[Activity] This exercise calls for the data below to be retyped exactly, minus any images.

========

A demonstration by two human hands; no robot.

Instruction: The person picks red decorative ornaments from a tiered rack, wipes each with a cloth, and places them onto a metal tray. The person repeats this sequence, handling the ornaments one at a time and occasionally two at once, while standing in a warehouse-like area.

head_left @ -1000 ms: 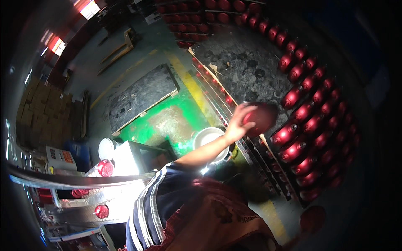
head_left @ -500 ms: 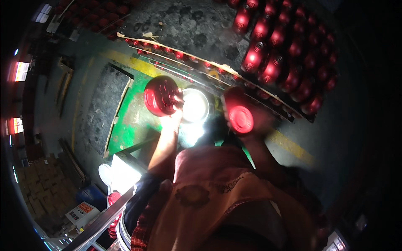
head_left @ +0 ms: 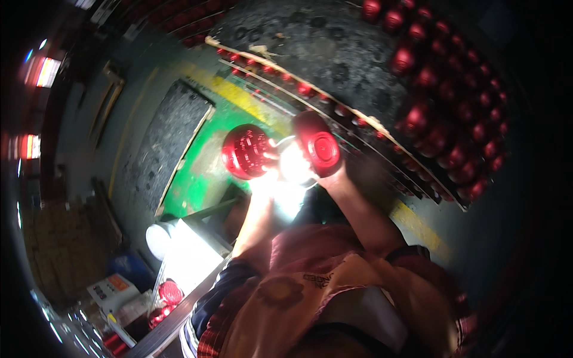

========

[Result of the exercise]
A demonstration by two human hands; no robot.

Instruction: The person picks red decorative ornaments from a tiered rack, wipes each with a cloth, and places them onto a metal tray. The person repeats this sequence, handling the ornaments one at a time and occasionally two at once, while standing in a warehouse-like area.

head_left @ -1000 ms: 
head_left @ -500 ms: 
head_left @ +0 ms: 

This answer is now complete.